Lines to restate from the data below: from the one containing "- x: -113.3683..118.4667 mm" to the one containing "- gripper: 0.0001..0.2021", both included. Give them again exactly, and only them.

++++ Information ++++

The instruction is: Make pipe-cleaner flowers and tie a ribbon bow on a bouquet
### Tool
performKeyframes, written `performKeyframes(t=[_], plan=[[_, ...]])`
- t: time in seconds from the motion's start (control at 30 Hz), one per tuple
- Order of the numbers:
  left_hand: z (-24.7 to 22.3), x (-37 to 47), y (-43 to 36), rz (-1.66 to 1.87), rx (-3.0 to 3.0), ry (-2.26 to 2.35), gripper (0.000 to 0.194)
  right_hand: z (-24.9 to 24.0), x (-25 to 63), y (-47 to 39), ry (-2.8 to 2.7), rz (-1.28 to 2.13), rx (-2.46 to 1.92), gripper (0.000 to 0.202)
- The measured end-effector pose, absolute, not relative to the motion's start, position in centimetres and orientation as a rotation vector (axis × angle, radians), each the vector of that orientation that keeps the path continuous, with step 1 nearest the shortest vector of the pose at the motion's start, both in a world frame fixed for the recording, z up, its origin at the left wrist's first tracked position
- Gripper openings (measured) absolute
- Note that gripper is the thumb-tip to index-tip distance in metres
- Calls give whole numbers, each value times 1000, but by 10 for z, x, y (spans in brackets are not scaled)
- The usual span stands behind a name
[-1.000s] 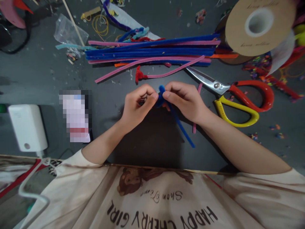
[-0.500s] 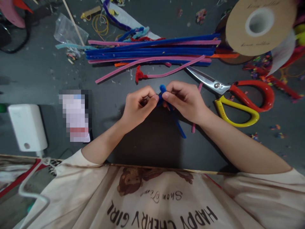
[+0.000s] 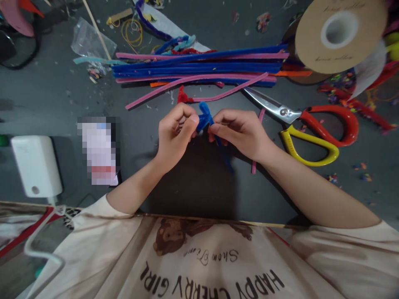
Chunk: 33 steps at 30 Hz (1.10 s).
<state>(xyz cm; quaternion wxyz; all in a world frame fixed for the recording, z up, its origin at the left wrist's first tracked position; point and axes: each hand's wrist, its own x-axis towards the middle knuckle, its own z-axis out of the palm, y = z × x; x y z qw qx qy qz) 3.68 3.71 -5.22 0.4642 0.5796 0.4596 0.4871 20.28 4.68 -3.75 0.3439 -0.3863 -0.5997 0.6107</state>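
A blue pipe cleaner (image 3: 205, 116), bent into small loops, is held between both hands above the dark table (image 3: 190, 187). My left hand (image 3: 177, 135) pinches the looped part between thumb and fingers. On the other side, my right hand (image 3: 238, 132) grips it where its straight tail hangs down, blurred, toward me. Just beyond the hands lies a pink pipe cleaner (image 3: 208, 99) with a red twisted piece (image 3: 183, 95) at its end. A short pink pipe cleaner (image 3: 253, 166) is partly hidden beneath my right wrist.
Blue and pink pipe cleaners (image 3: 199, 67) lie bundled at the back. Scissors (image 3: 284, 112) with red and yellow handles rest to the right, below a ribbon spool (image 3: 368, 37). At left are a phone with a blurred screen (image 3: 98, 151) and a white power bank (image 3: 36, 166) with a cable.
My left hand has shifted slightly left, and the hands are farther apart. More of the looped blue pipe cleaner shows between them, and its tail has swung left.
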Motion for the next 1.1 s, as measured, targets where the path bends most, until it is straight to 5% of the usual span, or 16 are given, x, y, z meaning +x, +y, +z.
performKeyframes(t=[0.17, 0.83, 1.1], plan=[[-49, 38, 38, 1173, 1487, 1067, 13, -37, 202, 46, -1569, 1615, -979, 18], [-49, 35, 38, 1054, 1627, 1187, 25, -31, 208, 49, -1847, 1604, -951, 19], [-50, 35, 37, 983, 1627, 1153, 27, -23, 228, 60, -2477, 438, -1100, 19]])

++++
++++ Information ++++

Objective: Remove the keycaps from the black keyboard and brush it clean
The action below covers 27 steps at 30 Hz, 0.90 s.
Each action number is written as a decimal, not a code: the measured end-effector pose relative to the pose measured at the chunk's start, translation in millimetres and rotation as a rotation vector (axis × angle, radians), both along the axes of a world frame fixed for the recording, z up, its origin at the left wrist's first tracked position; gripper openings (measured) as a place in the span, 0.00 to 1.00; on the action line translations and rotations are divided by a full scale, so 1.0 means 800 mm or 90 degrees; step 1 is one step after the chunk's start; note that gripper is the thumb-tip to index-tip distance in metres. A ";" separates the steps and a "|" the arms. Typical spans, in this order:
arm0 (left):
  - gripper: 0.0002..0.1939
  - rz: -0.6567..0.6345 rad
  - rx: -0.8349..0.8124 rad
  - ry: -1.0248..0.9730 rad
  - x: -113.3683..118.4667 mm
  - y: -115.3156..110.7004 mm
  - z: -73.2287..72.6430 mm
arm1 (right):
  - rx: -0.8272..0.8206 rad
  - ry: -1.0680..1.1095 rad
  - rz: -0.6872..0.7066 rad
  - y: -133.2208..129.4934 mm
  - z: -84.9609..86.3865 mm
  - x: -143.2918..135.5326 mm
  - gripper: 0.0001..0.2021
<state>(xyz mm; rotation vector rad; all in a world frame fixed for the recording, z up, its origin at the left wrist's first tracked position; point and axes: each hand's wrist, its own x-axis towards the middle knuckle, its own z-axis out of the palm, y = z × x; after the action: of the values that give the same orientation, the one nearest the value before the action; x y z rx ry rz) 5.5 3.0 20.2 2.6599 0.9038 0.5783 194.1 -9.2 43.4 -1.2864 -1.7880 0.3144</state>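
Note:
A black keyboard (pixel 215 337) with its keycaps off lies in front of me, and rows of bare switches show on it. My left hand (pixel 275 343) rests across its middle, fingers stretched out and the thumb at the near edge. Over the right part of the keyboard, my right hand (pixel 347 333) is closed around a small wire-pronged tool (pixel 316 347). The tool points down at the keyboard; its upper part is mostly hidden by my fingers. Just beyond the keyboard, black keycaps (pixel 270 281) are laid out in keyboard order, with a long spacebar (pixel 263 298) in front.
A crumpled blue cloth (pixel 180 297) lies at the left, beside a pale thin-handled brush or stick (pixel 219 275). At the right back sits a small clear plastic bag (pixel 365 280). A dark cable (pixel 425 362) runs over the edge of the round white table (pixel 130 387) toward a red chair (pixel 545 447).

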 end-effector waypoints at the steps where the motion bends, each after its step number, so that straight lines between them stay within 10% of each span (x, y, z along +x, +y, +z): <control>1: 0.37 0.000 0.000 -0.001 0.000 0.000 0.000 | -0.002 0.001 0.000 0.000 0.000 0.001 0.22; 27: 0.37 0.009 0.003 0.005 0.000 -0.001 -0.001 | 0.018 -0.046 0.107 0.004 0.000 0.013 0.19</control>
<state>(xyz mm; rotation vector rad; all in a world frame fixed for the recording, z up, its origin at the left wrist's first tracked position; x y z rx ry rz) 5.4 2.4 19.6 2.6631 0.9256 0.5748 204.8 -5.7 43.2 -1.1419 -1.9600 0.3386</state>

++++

Output
  - x: -113.3683..118.4667 mm
  - y: -115.3156..110.7004 mm
  - z: -73.2287..72.6430 mm
arm1 (right):
  - rx: -0.8272..0.8206 rad
  - ry: -1.0680..1.1095 rad
  - rz: -0.6872..0.7066 rad
  - y: -133.2208..129.4934 mm
  - z: -84.9609..86.3865 mm
  - x: -143.2918..135.5326 mm
  - gripper: 0.0001..0.2021

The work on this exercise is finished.